If you need to allow multiple specific origins but not all, you must dynamically check the Origin header against an allowlist and echo it back in the response. A static wildcard is all-or-nothing.

Common misconfigurations

Reflected Origin

Some servers blindly reflect the Origin header value in Access-Control-Allow-Origin without checking an allowlist. This is equivalent to * but worse -- it also works with credentialed requests, effectively granting any website full authenticated access to the API.

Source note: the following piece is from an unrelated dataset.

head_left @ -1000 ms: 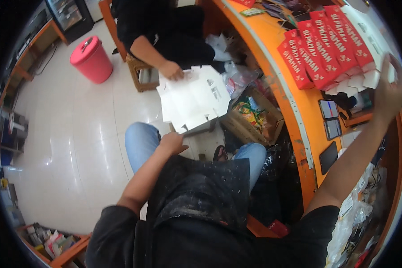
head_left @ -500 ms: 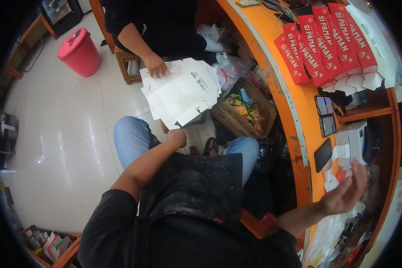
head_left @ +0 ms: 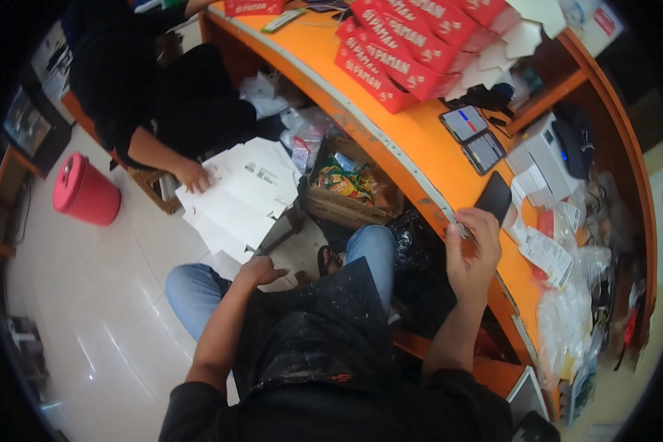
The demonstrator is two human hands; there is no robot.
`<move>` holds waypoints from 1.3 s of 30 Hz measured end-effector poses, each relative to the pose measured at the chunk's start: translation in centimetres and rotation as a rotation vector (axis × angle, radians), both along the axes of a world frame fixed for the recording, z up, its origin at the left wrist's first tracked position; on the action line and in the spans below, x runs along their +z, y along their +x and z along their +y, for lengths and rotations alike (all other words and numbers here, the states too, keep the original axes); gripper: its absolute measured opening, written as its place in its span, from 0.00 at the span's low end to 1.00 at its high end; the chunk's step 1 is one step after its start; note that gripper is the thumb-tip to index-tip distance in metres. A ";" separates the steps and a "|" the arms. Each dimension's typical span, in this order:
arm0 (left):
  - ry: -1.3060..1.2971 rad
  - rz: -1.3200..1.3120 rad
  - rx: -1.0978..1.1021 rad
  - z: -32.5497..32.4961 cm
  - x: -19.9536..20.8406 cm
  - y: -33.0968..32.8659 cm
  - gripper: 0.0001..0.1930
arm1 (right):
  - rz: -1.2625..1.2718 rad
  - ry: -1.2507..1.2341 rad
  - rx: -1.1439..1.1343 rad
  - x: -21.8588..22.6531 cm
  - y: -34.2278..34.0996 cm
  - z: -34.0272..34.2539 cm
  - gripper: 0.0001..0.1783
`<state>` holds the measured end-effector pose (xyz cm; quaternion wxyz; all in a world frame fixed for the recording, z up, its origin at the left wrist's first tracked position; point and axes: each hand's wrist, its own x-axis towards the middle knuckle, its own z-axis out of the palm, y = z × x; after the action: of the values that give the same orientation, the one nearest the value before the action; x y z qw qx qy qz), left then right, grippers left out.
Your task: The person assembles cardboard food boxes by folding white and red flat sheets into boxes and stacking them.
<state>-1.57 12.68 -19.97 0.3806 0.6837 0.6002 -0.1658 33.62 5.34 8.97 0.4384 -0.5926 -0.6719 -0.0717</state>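
Observation:
In the middle of the view, my left hand (head_left: 258,271) is low, loosely bent with one digit sticking out to the right. It is at the near corner of a stack of flat white cardboard box blanks (head_left: 236,191), and I see nothing in it. My right hand (head_left: 475,254) is raised by the counter's edge, thumb and fingers apart, holding nothing I can see. Just beyond its fingertips lies a dark phone or tablet (head_left: 496,197). Another person's hand (head_left: 194,177) rests on the far left part of the blanks.
The orange counter (head_left: 412,144) curves along the right, bearing red folded boxes (head_left: 401,55), two lit phones (head_left: 464,124), a white printer (head_left: 545,158) and plastic bags (head_left: 567,317). A carton (head_left: 350,210) of packets stands below. A pink bin (head_left: 86,190) is on the left floor.
The view has swung to the right. My right hand has come inward and up from the counter's right side to its near edge. My left hand's fist has loosened, near the blanks' corner.

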 end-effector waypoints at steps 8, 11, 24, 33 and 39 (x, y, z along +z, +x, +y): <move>-0.419 0.190 -0.100 3.2 0.2 -4.2 0.22 | 0.122 0.013 0.180 -0.3 -3.8 1.6 0.08; 0.168 0.454 0.100 1.4 -6.2 -11.7 0.17 | 0.108 0.001 0.210 -0.7 -4.0 1.1 0.08; 0.547 0.144 0.209 2.2 -10.0 -7.8 0.49 | 0.132 -0.166 0.021 -3.9 -0.6 -1.8 0.06; 0.559 0.186 0.298 3.3 -10.4 -8.7 0.42 | 0.091 -0.145 0.012 -4.6 0.1 -1.9 0.06; 0.773 -0.041 -0.036 4.3 -5.1 -4.6 0.36 | 0.075 -0.181 0.021 -5.2 -1.1 -1.1 0.05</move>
<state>-6.17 17.02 -25.09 0.1037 0.7903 0.5986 0.0798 32.56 4.24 3.72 0.4084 -0.6251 -0.6649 0.0161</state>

# Dangerous: reflecting Origin without validation
Access-Control-Allow-Origin: ${request.headers.origin}
Access-Control-Allow-Credentials: true

Always validate the Origin against a strict allowlist before reflecting it.

Allowing the null origin

The null origin appears in requests from sandboxed iframes, local file:// pages, and certain redirects. Allowing Access-Control-Allow-Origin: null is dangerous because attackers can craft requests with a null origin using sandboxed iframes.

Missing Vary: Origin

If your server dynamically selects the Access-Control-Allow-Origin value based on the request's Origin header, you must include Vary: Origin in the response. Without it, CDNs and browser caches may serve a cached response with the wrong origin, causing CORS failures for other requestors.

Practical examples

Nginx CORS configuration for an API

# /etc/nginx/snippets/cors.conf
map $http_origin $cors_origin {
    default "";
    "https://app.example.com"  "https://app.example.com";
    "https://staging.example.com" "https://staging.example.com";
}

server {
    location /api/ {
        if ($cors_origin = "") {
            # Origin not in allowlist -- no CORS headers
        }

        add_header Access-Control-Allow-Origin $cors_origin always;
        add_header Access-Control-Allow-Credentials true always;
        add_header Access-Control-Allow-Methods "GET, POST, PUT, DELETE, OPTIONS" always;
        add_header Access-Control-Allow-Headers "Content-Type, Authorization" always;
        add_header Access-Control-Max-Age 86400 always;
        add_header Vary Origin always;

        if ($request_method = OPTIONS) {
            return 204;
        }
    }
}

Debugging CORS with curl

Simulate a preflight request to see what the server returns:

# Simulate a preflight for a PUT request with Authorization header
curl -v -X OPTIONS https://api.example.com/data \
  -H "Origin: https://app.example.com" \
  -H "Access-Control-Request-Method: PUT" \
  -H "Access-Control-Request-Headers: Authorization, Content-Type"

# Check a simple GET request's CORS headers
curl -v https://api.example.com/data \
  -H "Origin: https://app.example.com"

Look for Access-Control-Allow-Origin in the response. If it is missing or does not match the requesting origin, the browser will block the response. Also check that the allowed methods and headers cover what your client needs.